DESCRIPTION OF THE TASK: Only one stretch of the listing below is wanted. Give it again exactly, from the line with "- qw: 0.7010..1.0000" through the line with "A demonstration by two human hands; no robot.".

INFORMATION PROVIDED:
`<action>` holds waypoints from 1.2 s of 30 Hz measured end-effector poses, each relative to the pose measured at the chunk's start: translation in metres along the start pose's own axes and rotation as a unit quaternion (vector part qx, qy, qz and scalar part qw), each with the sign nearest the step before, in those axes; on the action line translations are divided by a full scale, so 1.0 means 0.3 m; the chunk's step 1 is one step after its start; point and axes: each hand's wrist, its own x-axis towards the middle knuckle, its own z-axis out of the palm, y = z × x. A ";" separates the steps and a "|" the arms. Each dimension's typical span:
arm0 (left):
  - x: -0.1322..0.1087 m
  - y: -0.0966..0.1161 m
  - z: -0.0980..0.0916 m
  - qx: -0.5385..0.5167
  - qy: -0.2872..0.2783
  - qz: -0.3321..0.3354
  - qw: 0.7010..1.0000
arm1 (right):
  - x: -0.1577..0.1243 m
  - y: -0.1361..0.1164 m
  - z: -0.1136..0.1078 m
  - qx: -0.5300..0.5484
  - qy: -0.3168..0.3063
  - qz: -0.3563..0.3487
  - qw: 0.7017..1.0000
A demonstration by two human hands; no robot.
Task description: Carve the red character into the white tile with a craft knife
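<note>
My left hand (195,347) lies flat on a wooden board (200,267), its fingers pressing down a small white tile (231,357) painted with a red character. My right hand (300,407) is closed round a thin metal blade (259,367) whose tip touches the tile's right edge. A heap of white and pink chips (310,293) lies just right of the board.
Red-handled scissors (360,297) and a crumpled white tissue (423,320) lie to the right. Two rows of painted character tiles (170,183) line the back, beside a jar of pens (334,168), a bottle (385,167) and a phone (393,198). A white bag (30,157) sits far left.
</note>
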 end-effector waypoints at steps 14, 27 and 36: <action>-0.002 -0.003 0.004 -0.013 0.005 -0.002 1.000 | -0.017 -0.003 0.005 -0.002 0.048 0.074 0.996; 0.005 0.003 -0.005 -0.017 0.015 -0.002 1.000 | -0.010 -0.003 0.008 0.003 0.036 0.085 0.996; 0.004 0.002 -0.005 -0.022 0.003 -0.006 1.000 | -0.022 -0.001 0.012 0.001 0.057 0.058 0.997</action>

COMPLETED TASK:
  - qw: 0.7010..1.0000
arm1 (right):
  - x: -0.1577..0.1243 m
  - y: -0.1361..0.1164 m
  - z: -0.1136..0.1078 m
  - qx: -0.5300..0.5484
  - qy: -0.3168..0.3063
  - qz: -0.3563..0.3487
  - qw: 0.7017..1.0000
A demonstration by two human hands; no robot.

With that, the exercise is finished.